Frederick Garrity (14 November 1936 – 19 May 2006)[1] was a singer and actor who was the frontman and comical element in the 1960s pop band Freddie and the Dreamers.


Born in Crumpsall, Manchester, the eldest son of Frederick Garrity and Elsie Clynes, Freddie worked as a milkman while playing in local skiffle groups: the Red Sox, the John Norman Four and, finally, the Kingfishers, who became Freddie and the Dreamers in 1959.[2]

In the early years of the band, Garrity's official birth-date was given as 14 November 1940 to make him appear younger and, therefore, more appealing to the youth market who bought the majority of records sold in the UK.[3][4]

Garrity's trademark was his comic dancing (see the Freddie) and his habit of leaping up and down during performances. This, combined with his almost skeletal appearance and horn-rimmed glasses, made him an eccentric figure in the UK pop scene of the early 1960s.

The Dreamers and I have always been daft. You couldn't call me a sex-idol, could you? Collectively, we're no glamour boys.

Freddie Garrity[5]

Freddie and the Dreamers disbanded in the late 1960s and, between 1968 and 1973, Garrity and his former bandmate Peter Birrell appeared in the ITV children’s television show Little Big Time.[6] Garrity made a solo appearance on the first episode of the Granada Television production The Wheeltappers and Shunters Social Club singing "Try a Little Kindness" and "Good Morning Starshine", broadcast on 13 April 1974;[7] in the Dear John sitcom, he appeared as himself for one episode in both the British original in 1987[8] and the American version in 1989 (episode: The Return of Ricky S01, E11 (first broadcast: 19 January 1989));[9] in 1990 he appeared in the final episode of Rowland Rivron's comedy show Set of Six;[10] and, in 1993, he appeared in an episode of Heartbeat as a DJ, who played a Freddie and the Dreamers record, "I'm Telling You Now".[11]
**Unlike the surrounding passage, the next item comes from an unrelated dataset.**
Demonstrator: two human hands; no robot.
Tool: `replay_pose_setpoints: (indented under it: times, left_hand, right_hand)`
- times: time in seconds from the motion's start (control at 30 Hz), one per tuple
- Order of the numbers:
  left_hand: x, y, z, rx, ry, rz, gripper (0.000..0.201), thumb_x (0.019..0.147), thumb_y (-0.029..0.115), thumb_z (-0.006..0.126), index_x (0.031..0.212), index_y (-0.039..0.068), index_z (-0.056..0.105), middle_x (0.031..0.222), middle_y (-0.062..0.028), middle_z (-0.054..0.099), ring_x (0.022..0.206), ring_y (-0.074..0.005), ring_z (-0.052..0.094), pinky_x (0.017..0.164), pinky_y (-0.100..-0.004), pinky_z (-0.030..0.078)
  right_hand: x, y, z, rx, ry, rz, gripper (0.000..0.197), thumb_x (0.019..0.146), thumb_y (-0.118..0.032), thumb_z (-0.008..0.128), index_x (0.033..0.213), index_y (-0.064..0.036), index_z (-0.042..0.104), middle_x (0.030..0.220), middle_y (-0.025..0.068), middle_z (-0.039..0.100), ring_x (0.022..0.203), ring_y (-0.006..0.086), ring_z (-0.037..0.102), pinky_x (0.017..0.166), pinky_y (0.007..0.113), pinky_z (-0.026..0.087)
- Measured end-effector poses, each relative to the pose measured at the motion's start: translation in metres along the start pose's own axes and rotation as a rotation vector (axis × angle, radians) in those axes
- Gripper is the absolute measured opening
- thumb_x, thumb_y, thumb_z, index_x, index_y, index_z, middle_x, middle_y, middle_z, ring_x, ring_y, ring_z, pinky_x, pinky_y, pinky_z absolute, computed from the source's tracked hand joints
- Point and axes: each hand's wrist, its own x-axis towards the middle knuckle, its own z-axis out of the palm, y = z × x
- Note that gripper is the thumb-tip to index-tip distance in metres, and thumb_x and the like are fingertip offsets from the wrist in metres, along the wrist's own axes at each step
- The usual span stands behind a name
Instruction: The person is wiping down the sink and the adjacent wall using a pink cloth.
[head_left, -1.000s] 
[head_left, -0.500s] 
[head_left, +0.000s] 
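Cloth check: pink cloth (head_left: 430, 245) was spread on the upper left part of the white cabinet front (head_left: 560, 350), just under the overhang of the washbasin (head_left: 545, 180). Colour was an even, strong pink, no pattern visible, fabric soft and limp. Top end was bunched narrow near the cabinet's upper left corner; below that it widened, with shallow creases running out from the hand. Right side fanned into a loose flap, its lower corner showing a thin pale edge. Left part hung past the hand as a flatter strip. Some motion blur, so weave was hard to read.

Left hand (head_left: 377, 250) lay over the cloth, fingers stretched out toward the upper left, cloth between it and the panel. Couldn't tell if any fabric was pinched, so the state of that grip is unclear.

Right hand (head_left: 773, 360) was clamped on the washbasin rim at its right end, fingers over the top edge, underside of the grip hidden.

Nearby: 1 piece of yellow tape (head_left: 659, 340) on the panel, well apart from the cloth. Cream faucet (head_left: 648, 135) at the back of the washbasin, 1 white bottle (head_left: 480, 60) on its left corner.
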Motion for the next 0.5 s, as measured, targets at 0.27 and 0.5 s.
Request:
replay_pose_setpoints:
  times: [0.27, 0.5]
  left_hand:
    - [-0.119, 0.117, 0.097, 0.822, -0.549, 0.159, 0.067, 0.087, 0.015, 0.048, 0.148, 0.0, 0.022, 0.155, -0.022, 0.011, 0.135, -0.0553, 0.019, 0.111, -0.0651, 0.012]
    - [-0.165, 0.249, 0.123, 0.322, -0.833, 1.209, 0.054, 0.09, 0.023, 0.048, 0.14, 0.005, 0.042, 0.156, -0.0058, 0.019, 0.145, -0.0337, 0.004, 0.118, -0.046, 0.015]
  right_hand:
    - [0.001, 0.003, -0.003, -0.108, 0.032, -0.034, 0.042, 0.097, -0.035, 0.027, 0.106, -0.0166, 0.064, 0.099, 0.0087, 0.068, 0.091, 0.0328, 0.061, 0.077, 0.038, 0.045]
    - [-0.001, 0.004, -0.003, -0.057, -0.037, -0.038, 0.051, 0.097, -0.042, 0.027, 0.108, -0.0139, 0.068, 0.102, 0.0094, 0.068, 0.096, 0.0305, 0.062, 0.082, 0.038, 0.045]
After his television career ended, Garrity formed a new version of Freddie and the Dreamers and toured regularly for the next two decades, but no further records or chart success came their way. He continued to perform until 2001, when he was diagnosed with emphysema after collapsing during a flight, thus forcing him into retirement.[3][12]


With his health in decline, Garrity settled in a bungalow aptly called "Dreamers End" in Moreton Avenue, in Newcastle-under-Lyme

He was married three times and had one child from his first marriage, Jackie, and three from his second marriage, Nicola, Danielle and Matthew. He died at Bangor in North Wales, at the age of 69, after being taken ill while on holiday.[3][12] Garrity was cremated at the Carmountside Crematorium in Abbey Hulton, Stoke-on-Trent, where his ashes are interred.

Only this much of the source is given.